I knew I was falling in love with John—perhaps I was already firmly in love with him—but I was waiting for him to announce his love for me in order to provide the safety net that would invite me to complete the heart’s greatest bungee jump.
I can remember the moment every boy and every man told me he loved me. With Brenden, it was on a balcony of a Daytona Beach hotel during Spring Break. I was sixteen, and he held my face in his hands, and it was all I ever wanted. (Don’t think for two seconds that I was allowed to go on Spring Break without my parents. My grandmother lived blocks away, and I headed back to the house where my mother grew up by 11 p.m., intoxicated but utterly sober, heart melted but perm stiffened by the sea air.) Tim L. told me he loved me as I sat behind the wheel of my red convertible while we were stopped, waiting for a train to pass. I remember the look on his face as he said it—the words tumbled out of his mouth with equal parts intensity and surprise. Jas
on whispered it in bed, in his Harvard dorm room overlooking the yard of Eliot House, while we were listening to Madama Butterfly. I recognize that the whole previous sentence reads like Mad Libs: Pretentious Edition. Andrew’s British baritone purred it by the fireplace in my tiny flat above High Street in Oxford not long after I’d experienced my one and only uncircumcised willy. (Which belonged to him. It would be weird if the willy belonged to some other bloke and then Andrew said he loved me.) Trip told me while we were in his Jacuzzi, where I could envy his legs, which were much leaner than mine and glistened when he shaved them for triathlons. Then there was Tim R., who told me he loved me while he was on top of me on the purple sofa sectional in the furnished apartment I rented when I moved to New York while I was still married. Even though this filled my depleted heart, I didn’t say it right back to him, because I respected the sanctity of my marriage enough not to say “I love you” immediately to my extramarital lover.
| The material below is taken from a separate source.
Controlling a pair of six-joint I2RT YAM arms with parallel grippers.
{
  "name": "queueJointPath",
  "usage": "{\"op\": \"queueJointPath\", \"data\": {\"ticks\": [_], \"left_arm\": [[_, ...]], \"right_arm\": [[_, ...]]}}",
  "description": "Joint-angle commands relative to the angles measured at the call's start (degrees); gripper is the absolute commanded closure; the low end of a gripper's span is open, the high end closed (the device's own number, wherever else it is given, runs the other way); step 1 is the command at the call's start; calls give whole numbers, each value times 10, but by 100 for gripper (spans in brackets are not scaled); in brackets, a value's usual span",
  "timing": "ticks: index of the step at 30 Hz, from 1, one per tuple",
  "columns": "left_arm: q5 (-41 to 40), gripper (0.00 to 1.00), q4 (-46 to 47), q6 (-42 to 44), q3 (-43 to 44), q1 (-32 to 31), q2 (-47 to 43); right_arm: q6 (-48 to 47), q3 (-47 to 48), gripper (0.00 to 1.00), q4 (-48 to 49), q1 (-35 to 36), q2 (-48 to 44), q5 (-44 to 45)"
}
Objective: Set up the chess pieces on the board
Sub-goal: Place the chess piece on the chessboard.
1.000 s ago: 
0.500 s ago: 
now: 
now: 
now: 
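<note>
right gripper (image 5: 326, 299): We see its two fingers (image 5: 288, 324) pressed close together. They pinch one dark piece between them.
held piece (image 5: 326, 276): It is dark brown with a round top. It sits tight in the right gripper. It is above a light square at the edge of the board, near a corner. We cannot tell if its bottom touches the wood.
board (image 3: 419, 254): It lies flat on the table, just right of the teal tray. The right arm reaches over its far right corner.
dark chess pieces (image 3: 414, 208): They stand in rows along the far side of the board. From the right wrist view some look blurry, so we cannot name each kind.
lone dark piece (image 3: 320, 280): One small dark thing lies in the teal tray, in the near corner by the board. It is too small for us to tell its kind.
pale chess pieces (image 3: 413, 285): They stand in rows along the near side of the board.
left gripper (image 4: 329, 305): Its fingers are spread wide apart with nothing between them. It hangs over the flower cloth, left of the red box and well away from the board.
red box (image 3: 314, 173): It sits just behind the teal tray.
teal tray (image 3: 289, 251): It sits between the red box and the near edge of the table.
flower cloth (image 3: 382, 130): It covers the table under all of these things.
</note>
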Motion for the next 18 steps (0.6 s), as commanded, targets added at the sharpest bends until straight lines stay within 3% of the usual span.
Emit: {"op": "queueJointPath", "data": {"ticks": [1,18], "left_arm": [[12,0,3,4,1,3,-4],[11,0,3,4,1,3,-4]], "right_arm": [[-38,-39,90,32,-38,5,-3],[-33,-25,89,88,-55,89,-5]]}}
And, sort of finally, after Tim Two and before Husband Two came Albert (which is not his real name since do you seriously know anyone named Albert), who told me he loved me when I was either on top of him or under him.
If you told me you loved me, and your name is missing from this list, then I am a horrible person, and I apologize, but thank you for reading this.
All those lads told me they loved me first. Which is just how I prefer it. Don’t you? Learning that a man loves you—when you know you love him back and he’s not creeping you out—is beyond merely flattering; it feels like an acceptance of who you are and his promise to embrace everything you want to be. Okay, sure, we know this isn’t always (or even often) true: people can say they love each other but act like gaping a-holes, and a declaration of love is not always (or even often) a commitment to a future. But in that moment—that moment that can only ever happen once—when you first make yourselves totally vulnerable and create what just, against all odds, might be an eternal pact, the exchange of “I love you” feels like the most important gift. A gift that is much better received than given, if you ask me.